The words, when I had first heard the song, meant something entirely else compared to what they mean to me now. Now, the words are honest, begging, borderline apathetic, and worn down. Before, they had just been a string of bitter and angsty words, haphazardly accompanied by a break from reality.
I knew at that moment, her words drenched in exhaustion, that she was feeling the same things as I. The way her nose scrunched up when she said ‘wrong’ made my heart wrench with memories of all the torment we haltered together. She had gone through so much, and I had always been there for her. We picked up all her shattering pieces and put them back together over and over again. I was there to wait by the phone every night- expecting that compulsory call of ‘I need to talk to someone’ I never grew tired of. I was there when she was going through hell and couldn’t find an escape. I was there.
I knew then, when she sang the words so meaningfully and brokenly, voice weak from the dry winter air, that it was my turn to fall apart. It was my turn to let her help pick up the pieces, and it was my turn to talk.
So, that’s what I did.
I told her all my anger filled stories, all the feelings of resentment, the things that made looking in the mirror so dreadful. I explained all the things that made me want to rip off my own skin and throw it off a bridge. I told her my darkest story, blubbering angrily, completely filled with fear and trauma, and when she grabbed my face and told me to look into her pools of chocolate dreams, I told her the reason I hadn’t let them take me over. Why I had been so scared to tell her what was wrong.
“It’s you. Honest. And I know how bad that is, to put all my hope into one person, but it’s what happened and now you’re the only thing I can really see anymore. You’re so bright, and I hate how cheesy I sound, but the world is so dark to me. You contrast it all,” I admitted, sucking in a breath of air nearly every 3 words, possibly killing the mood.
“The world is dark, of course, it is, and it always will be. In truth, you will always live with this pain. But you don’t have to keep it all to yourself. I’m always here, just as you were, and I will always love you. Don’t be stupid. Please,” she entreated, boring her wide and glossy eyes into my broken ones with a truthful ferocity that I just couldn’t turn away from; the indignation in her voice was undeniable and I don’t know if I could ever let that escape me.

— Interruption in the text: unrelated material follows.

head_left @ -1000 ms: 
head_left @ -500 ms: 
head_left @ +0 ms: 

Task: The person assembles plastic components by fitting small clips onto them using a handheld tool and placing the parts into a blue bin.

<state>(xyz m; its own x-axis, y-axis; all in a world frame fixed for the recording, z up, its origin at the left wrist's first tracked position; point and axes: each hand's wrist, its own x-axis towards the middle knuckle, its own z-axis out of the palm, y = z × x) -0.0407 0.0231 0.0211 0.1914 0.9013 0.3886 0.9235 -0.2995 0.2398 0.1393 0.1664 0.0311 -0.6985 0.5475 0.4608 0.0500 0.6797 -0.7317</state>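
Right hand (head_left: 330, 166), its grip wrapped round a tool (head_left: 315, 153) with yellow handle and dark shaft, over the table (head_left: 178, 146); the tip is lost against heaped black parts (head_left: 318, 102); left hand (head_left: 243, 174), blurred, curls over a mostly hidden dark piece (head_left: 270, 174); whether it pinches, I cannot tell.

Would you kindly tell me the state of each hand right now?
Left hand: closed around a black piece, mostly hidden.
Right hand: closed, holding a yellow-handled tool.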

My world is always cold, always dry, always on edge, and always complaining. That’s my reality. Having this reason to stay- a warm cup of tea- made everything worth it. I was tired of letting my mind eat away at my heart, and tired of letting my conscious overpower my will. This was what made me realize how I needed to be strong. I need to cry sometimes to be happy. I need to hurt sometimes to feel things. This doesn’t make me weak for not overcoming it all, but brave for admitting it.
I didn’t respond- not verbally- but when I fell onto her, grabbing her soft face with my small hands and kissed her, I’m almost certain it was implied. I don’t know why I thought cutting her off would help me, it’s a distant memory now, but I was ever so wrong to believe that. To build a snowman at the end of winter, you need to stack the snow on top of each other. Two cold, fragile, and delicate balls of snow need to lean on each other in order to face the awaiting and unavoidable sun together.